• _Work item_
Repeat the listing exactly, minus the pictures.

--- START ---

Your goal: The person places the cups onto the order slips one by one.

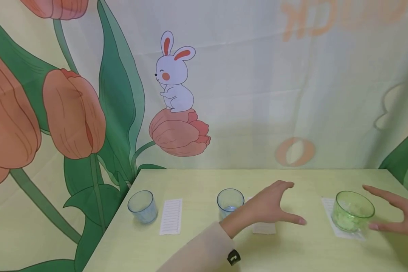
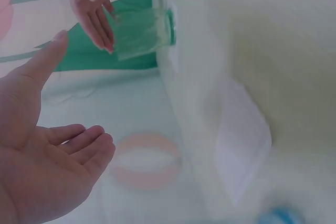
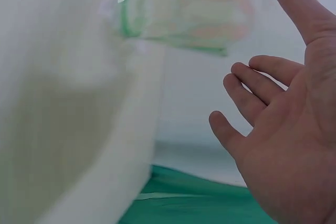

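Observation:
A green glass cup (image 1: 350,223) stands at the right of the table, over a strip of white paper (image 1: 329,207). Just right of it, my right hand (image 1: 402,217) is held with thumb and fingers spread apart; the right wrist view shows a gap between its fingers (image 3: 247,90) and the cup. My left hand (image 1: 268,206) hovers left of the cup, thumb and fingers spread wide, with nothing held. Its forearm passes in front of a blue glass cup (image 1: 230,200) and partly hides a second paper strip (image 1: 264,228).
Another blue glass cup (image 1: 143,211) stands at the left of the pale yellow table (image 1: 129,251), beside a paper strip with printed lines (image 1: 171,217). Behind the table hangs a cloth (image 1: 244,94) printed with tulips and a rabbit.

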Tool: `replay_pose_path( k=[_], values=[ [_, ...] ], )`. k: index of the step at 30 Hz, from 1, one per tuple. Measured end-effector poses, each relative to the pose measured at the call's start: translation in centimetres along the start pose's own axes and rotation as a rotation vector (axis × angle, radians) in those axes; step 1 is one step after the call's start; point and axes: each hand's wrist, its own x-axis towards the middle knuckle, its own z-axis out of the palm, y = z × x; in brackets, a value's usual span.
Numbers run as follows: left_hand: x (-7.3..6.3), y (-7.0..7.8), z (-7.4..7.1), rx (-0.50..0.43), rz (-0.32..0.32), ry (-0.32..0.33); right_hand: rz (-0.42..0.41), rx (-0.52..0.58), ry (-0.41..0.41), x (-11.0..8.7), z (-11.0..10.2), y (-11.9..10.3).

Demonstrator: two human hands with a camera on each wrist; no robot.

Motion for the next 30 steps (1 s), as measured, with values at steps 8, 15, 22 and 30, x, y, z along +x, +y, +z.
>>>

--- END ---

• _Written solution_
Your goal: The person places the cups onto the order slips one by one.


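Observation:
A green glass cup (image 1: 350,223) stands at the right of the table, over a strip of white paper (image 1: 329,207). Just right of it, my right hand (image 1: 402,217) is held with thumb and fingers spread apart; the right wrist view shows a gap between its fingers (image 3: 247,90) and the cup. My left hand (image 1: 268,206) hovers left of the cup, thumb and fingers spread wide, with nothing held. Its forearm passes in front of a blue glass cup (image 1: 230,200) and partly hides a second paper strip (image 1: 264,228).
Another blue glass cup (image 1: 143,211) stands at the left of the pale yellow table (image 1: 129,251), beside a paper strip with printed lines (image 1: 171,217). Behind the table hangs a cloth (image 1: 244,94) printed with tulips and a rabbit.
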
Tool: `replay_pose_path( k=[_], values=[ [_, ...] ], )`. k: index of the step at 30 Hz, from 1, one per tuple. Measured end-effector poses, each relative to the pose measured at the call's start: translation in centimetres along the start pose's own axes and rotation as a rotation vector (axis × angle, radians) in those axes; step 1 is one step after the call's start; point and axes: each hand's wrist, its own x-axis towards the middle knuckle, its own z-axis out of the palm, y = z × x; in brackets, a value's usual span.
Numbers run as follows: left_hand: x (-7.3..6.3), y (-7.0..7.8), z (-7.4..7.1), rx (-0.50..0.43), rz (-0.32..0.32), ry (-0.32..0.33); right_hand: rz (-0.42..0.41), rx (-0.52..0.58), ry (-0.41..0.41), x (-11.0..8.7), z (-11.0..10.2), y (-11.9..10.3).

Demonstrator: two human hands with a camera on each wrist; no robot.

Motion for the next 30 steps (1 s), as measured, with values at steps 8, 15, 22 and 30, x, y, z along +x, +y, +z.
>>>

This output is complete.